* [PATCH net-next v3 1/6] openvswitch: make skb modifiable in ovs_flow_key_extract*
2016-10-07 16:07 [PATCH net-next v3 0/6] openvswitch: make vlan handling consistent Jiri Benc
@ 2016-10-07 16:07 ` Jiri Benc
2016-10-07 16:07 ` [PATCH net-next v3 2/6] openvswitch: normalize vlan rx path Jiri Benc
` (5 subsequent siblings)
6 siblings, 0 replies; 9+ messages in thread
From: Jiri Benc @ 2016-10-07 16:07 UTC (permalink / raw)
To: netdev; +Cc: pravin shelar, Eric Garver
Allow ovs_flow_key_extract and ovs_flow_key_extract_userspace to modify the
skb. This will be used by the following patch to move vlan tag to the
vlan_tci field.
Signed-off-by: Jiri Benc <jbenc@redhat.com>
---
v3: new in v3
---
net/openvswitch/datapath.c | 9 ++++++---
net/openvswitch/flow.c | 33 +++++++++++++++++++++++++--------
net/openvswitch/flow.h | 14 ++++++++------
net/openvswitch/vport.c | 8 +++-----
4 files changed, 42 insertions(+), 22 deletions(-)

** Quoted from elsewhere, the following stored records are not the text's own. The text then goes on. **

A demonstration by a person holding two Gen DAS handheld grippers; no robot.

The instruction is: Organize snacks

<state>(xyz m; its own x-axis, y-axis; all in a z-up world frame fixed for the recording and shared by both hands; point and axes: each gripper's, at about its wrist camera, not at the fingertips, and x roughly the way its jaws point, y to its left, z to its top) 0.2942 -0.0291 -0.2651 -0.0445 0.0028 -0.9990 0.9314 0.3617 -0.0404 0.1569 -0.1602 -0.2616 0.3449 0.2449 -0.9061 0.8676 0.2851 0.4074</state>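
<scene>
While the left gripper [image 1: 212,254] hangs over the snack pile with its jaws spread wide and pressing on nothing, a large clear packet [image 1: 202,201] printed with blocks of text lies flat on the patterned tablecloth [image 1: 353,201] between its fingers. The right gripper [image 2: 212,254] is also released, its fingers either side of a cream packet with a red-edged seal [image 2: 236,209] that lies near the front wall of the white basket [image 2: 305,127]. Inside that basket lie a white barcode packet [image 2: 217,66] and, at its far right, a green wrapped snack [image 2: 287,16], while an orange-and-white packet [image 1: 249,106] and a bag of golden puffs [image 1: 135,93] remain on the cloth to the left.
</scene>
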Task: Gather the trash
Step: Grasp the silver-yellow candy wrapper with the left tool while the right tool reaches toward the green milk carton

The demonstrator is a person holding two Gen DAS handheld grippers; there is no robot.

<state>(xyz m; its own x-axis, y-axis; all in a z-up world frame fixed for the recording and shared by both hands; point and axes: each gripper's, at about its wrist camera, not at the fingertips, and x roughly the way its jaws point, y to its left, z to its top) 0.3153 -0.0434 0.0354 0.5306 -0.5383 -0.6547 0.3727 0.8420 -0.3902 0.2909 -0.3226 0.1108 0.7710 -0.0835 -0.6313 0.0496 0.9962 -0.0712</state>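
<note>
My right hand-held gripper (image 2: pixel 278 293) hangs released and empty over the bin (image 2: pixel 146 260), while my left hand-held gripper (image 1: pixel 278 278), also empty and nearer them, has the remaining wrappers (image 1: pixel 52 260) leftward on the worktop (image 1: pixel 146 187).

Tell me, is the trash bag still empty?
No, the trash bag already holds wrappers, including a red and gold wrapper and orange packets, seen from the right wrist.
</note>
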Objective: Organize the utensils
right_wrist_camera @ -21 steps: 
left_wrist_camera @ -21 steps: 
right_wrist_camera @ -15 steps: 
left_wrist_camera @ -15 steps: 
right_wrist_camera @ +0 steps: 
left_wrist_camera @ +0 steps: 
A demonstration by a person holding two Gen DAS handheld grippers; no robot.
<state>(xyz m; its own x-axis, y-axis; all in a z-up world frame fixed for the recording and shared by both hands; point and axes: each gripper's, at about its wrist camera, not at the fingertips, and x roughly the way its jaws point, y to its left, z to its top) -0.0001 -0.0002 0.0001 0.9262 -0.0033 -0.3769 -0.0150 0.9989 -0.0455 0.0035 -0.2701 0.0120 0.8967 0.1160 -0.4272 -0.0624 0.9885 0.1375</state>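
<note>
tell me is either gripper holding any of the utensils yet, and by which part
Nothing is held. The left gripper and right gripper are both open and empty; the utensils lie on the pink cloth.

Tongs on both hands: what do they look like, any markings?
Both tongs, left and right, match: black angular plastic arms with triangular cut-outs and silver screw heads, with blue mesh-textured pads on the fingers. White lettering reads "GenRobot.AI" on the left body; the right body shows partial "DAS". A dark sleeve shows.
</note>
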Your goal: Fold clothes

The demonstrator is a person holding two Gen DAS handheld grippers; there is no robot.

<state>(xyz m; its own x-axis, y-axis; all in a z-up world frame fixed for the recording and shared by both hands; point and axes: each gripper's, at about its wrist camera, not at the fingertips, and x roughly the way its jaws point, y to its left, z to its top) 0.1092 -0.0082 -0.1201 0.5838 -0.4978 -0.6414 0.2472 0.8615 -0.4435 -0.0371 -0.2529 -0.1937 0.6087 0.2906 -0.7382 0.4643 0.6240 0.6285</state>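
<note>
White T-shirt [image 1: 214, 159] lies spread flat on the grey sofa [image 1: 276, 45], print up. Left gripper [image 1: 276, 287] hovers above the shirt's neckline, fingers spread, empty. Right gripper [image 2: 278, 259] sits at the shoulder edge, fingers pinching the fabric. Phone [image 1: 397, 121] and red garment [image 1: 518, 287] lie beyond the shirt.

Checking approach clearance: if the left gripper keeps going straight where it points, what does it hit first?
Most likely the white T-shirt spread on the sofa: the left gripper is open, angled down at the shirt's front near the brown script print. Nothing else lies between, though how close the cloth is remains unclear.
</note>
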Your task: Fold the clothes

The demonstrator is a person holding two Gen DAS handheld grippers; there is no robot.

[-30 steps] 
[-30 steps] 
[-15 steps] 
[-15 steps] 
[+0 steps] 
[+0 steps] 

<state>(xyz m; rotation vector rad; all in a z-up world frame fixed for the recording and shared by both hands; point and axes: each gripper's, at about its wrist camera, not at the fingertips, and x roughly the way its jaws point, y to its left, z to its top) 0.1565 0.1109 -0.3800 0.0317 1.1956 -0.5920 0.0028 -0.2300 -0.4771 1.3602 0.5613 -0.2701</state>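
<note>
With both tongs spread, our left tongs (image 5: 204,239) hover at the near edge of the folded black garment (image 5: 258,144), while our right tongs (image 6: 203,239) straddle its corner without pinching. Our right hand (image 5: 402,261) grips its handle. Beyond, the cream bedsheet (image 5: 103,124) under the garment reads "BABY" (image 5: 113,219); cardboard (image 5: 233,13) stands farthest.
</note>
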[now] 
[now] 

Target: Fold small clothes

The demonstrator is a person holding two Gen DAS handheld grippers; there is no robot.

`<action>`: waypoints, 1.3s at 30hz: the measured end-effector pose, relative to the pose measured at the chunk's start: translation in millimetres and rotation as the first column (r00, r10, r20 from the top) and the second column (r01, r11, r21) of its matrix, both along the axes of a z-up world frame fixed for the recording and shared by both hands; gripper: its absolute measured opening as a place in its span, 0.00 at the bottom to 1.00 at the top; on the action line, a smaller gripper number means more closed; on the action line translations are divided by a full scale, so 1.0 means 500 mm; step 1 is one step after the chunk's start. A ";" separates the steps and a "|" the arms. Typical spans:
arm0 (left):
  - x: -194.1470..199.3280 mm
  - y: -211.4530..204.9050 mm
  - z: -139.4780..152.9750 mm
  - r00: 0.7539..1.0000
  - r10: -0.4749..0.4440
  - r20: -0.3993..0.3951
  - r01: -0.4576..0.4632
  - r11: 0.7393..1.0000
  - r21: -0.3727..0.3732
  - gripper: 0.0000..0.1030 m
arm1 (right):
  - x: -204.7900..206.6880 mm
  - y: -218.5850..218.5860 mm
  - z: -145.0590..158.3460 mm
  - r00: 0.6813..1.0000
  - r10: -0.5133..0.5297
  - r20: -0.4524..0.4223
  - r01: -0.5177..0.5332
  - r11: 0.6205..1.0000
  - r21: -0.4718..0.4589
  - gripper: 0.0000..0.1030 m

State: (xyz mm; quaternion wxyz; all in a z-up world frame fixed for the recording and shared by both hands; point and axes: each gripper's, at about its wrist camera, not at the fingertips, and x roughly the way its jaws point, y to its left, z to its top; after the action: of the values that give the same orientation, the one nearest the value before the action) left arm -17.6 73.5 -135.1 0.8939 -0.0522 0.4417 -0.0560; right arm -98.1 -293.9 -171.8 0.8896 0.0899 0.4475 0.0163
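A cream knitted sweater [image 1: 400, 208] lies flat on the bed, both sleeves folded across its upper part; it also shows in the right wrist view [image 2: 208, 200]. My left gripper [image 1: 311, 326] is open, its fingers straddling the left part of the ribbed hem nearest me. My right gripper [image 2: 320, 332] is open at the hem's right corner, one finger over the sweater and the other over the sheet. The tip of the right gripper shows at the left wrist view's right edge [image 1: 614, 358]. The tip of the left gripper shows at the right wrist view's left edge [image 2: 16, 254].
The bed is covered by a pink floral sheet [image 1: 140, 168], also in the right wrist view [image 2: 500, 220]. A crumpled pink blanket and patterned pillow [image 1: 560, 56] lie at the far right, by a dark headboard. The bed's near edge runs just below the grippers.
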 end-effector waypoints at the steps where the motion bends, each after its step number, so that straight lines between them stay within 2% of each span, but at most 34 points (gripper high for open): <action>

diff --git a/net/openvswitch/datapath.c b/net/openvswitch/datapath.c
index 4d67ea856067..3469a8df3d5e 100644
--- a/net/openvswitch/datapath.c
+++ b/net/openvswitch/datapath.c
@@ -607,10 +607,13 @@ static int ovs_packet_cmd_execute(struct sk_buff *skb, struct genl_info *info)
if (IS_ERR(flow))
goto err_kfree_skb;
- err = ovs_flow_key_extract_userspace(net, a[OVS_PACKET_ATTR_KEY],
- packet, &flow->key, log);
- if (err)
+ packet = ovs_flow_key_extract_userspace(net, a[OVS_PACKET_ATTR_KEY],
+ packet, &flow->key, log);
+ if (IS_ERR(packet)) {
+ err = PTR_ERR(packet);
+ packet = NULL;
goto err_flow_free;
+ }
err = ovs_nla_copy_actions(net, a[OVS_PACKET_ATTR_ACTIONS],
&flow->key, &acts, log);
diff --git a/net/openvswitch/flow.c b/net/openvswitch/flow.c
index c8c82e109c68..f358608dd33d 100644
--- a/net/openvswitch/flow.c
+++ b/net/openvswitch/flow.c
@@ -721,9 +721,12 @@ int ovs_flow_key_update(struct sk_buff *skb, struct sw_flow_key *key)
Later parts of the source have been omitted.